Why would sailboat racers prefer a full keel over a fin keel?

[DaveC426913]

TL;DR

Fin keels are apparently *less* prone to leeway. Why?

I keep going back and forth on this. Apparently, fin keels are better (and preferred) than full keels for racing because they
1] are faster (less drag), and
2] can point higher, and finally
3] are apparently less prone to leeway?

I first thought well sure that huge full keel would more easily be pushed off to leeward by the water, but duh - why would there be any pressure from the water pushing the keel to leeward? The boat is being pushed to leeward by the sails; the job of the keel is to prevent that and keep it on track.

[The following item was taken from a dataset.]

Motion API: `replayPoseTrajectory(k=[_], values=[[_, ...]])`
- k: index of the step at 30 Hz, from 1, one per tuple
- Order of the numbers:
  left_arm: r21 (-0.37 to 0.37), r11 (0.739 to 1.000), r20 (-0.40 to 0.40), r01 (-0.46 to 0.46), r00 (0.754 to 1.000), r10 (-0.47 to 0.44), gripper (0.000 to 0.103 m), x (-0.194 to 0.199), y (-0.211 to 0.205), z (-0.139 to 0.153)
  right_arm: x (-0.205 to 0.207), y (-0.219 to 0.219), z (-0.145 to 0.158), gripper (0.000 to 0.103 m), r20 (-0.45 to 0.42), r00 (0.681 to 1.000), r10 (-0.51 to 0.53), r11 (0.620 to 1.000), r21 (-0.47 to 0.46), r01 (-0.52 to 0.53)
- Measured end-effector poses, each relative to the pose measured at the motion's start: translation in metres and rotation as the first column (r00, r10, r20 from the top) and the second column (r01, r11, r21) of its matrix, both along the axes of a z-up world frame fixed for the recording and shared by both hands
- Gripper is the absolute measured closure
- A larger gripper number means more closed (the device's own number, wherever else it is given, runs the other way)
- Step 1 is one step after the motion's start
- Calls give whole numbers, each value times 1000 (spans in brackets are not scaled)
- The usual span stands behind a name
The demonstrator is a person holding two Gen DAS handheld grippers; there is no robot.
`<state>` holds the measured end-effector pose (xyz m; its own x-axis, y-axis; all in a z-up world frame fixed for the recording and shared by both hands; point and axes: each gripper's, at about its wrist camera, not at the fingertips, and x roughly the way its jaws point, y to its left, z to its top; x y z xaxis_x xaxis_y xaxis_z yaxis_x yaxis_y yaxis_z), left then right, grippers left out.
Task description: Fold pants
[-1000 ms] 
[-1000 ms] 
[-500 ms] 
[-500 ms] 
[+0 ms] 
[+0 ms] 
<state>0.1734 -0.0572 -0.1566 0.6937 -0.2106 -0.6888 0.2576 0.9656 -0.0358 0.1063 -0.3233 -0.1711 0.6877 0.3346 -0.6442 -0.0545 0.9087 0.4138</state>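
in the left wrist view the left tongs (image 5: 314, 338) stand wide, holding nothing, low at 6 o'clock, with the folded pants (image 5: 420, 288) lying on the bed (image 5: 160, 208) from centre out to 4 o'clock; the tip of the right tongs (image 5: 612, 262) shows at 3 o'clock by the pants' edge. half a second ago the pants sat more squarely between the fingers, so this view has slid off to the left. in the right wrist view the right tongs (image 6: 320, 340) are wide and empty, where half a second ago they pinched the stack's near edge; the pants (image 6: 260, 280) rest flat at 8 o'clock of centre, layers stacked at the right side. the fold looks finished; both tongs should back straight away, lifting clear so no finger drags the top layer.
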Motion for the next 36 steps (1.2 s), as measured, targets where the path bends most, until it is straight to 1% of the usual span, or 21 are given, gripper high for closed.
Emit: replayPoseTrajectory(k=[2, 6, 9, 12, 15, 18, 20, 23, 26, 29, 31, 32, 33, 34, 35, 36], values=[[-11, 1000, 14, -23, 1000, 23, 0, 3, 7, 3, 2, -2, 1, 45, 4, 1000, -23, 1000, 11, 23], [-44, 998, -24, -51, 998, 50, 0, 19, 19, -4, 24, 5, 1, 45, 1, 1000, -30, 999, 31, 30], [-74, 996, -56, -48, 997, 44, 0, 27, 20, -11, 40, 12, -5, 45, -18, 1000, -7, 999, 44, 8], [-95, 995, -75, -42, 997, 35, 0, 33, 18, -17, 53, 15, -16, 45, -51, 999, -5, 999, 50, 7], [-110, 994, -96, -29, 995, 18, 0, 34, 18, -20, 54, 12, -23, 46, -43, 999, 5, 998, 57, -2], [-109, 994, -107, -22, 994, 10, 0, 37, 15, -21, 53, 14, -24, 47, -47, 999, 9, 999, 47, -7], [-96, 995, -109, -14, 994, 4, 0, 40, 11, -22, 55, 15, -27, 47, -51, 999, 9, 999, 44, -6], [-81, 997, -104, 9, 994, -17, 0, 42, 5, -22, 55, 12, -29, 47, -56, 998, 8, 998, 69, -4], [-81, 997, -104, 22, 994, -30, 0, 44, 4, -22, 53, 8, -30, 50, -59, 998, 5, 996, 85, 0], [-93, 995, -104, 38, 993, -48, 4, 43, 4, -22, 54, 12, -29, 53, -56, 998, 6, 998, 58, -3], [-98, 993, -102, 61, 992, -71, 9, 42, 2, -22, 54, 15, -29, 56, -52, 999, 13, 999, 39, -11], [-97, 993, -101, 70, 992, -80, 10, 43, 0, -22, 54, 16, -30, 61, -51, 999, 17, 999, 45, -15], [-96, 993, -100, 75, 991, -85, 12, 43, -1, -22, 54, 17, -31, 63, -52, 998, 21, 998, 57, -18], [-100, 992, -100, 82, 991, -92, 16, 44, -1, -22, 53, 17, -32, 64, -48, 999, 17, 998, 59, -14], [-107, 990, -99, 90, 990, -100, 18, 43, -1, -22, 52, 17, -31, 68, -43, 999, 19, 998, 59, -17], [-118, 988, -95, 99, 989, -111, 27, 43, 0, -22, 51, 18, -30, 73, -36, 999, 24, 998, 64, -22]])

Ergo, a full keel would track better toward a mark because of its lesser leeway.

 

[berkeman]

Could you post some pictures or links or something about those 2 kinds of keels? Thanks.

 

[DaveE]

Think of a fin keel more like an airplane wing. It generates lift in exactly the same way. So to some extent it isn't just resisting drift to leeward but pulling the boat to windward. Fins make more efficient lifting devices. So, "why do airplanes have long wings?" is a similar question. Lift vs. drag and weight favors long wings.

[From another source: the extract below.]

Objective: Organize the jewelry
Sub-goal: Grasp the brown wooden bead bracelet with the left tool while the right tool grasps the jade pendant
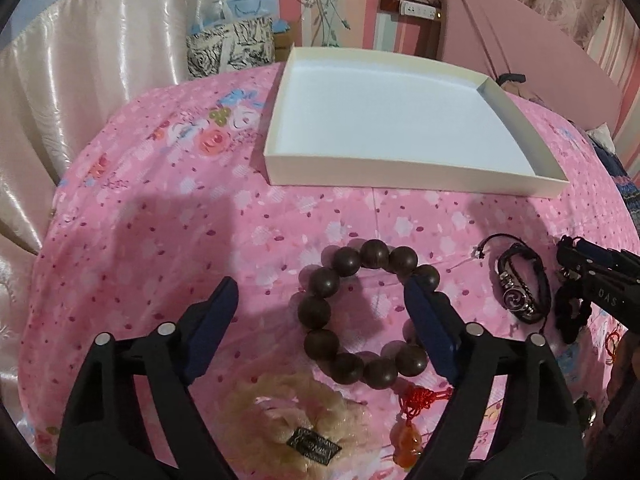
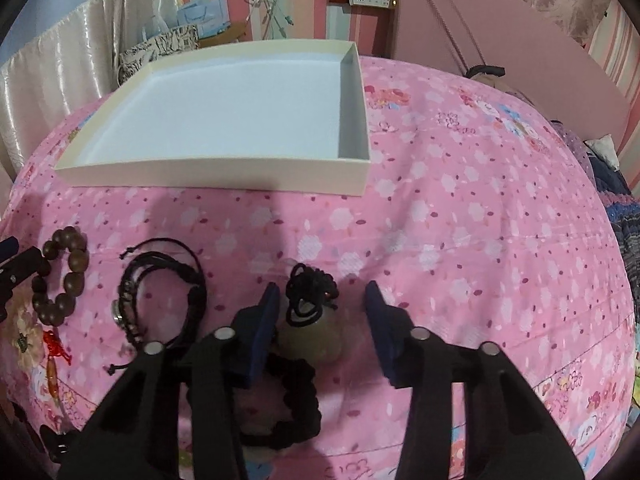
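Box: I see the white box (image 1: 394, 120) lying empty at 12 o'clock on the bed (image 1: 160, 240), open side up, so I judge it is where the jewelry goes.
Beads: the bead bracelet (image 1: 320, 312) lies flat in front of it, red tassel (image 1: 420, 396) trailing to 6 o'clock.
Left gripper (image 1: 320, 320): jaws spread, one blue finger inside the ring, the other outside at 9 o'clock, nothing pinched; placed to close on the left run of beads, I judge.
Right gripper (image 2: 322, 320): jaws part-spread astride the pendant (image 2: 310, 336) on its black cord (image 2: 308, 288), near it but with no pinch visible.
Cuff: the black bracelet (image 2: 160, 292) waits at 9 o'clock of the pendant.
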A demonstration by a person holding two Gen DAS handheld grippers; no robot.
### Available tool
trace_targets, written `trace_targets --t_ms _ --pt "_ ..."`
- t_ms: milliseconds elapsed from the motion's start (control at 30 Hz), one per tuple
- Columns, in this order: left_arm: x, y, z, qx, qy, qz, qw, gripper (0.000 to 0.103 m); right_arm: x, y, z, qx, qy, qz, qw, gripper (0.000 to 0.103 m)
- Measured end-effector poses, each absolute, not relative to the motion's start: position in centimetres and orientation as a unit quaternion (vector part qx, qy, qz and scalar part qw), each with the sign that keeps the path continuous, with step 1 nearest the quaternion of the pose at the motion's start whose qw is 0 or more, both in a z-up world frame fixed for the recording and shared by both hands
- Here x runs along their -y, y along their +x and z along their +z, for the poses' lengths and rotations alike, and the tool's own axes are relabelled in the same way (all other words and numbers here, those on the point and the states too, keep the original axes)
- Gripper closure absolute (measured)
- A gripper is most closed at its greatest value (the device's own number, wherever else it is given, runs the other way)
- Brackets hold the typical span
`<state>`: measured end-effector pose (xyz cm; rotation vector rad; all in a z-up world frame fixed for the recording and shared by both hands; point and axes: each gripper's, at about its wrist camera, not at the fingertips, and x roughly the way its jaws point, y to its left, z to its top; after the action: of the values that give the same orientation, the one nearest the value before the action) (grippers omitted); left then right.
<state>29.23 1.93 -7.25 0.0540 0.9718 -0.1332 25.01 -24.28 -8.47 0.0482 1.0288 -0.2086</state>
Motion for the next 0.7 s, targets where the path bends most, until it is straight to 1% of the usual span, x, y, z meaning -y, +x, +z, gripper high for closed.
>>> trace_targets --t_ms 67,167,233,300,600,667,700 --pt "-1.9 29.6 -7.8 -0.474 0.026 -0.069 0.877 0.025 24.4 25.1 -8.5 -0.489 0.025 -0.098 0.867 0.065" --pt "-1.7 30.2 -8.5 -0.483 0.028 -0.072 0.872 0.03 24.4 25.0 -8.5 -0.485 0.024 -0.097 0.869 0.072" --pt "-1.6 30.5 -8.9 -0.493 0.025 -0.077 0.866 0.043 24.4 25.1 -8.6 -0.484 0.024 -0.095 0.869 0.073" --pt "-1.5 30.8 -9.4 -0.504 0.019 -0.083 0.86 0.047 24.6 25.2 -8.6 -0.482 0.03 -0.093 0.871 0.076" --pt "-1.0 31.4 -9.9 -0.504 0.024 -0.089 0.859 0.047 24.9 25.5 -8.6 -0.478 0.029 -0.088 0.874 0.076" --pt "-0.8 31.4 -9.9 -0.504 0.032 -0.086 0.859 0.051 24.9 25.5 -8.6 -0.477 0.028 -0.087 0.874 0.077" --pt "-0.7 31.3 -9.9 -0.503 0.034 -0.085 0.859 0.055 24.8 25.5 -8.6 -0.477 0.027 -0.087 0.874 0.077"
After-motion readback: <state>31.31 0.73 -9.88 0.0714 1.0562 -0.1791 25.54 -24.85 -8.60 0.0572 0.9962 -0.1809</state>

Of course there are other practical matters to consider, like draft, ruggedness, cost etc.

PS: There's also an advantage of having the weight lower to allow more force on the sails with deep keels, hence the keel bulbs that you see on modern racing boats. Also sometimes wings at the bottom to generate this righting force as well as improve efficiency (just like the winglets at the tip of modern airplane wings).

 

[DaveC426913]

Could you post some pictures or links or something about those 2 kinds of keels? Thanks.

Full/reef is long, fin is short (longitudinally - i.e. front-to-back).

The fin keel is not necessarily deeper than the full/reef keel:

Both have zero camber (i.e. symmetrical), of course, since they need to work on both tacks.

They generate lift that opposes the force of wind. That's what keeps the boat on-track.

 

[Baluncore]

The full keel prevents quick changes in direction when the rudder is moved, and forces the boat to travel closer to the line of the hull. In effect the full keel is a single vertical axis foil, with the camber adjusted by the rudder position. The headsail-mainsail imbalance is important when changing direction.

A fin keel, with the rudder, makes for more dynamic control of the hull direction through the water, so some deliberate sideways motion in the water can be generated, that keeps the boat and sails more upright. In effect the fin keel, with the rudder gives two separated vertical-axis foils, giving more turning torque. The fin keel allows for rapid turns, with little loss of hull speed through the water.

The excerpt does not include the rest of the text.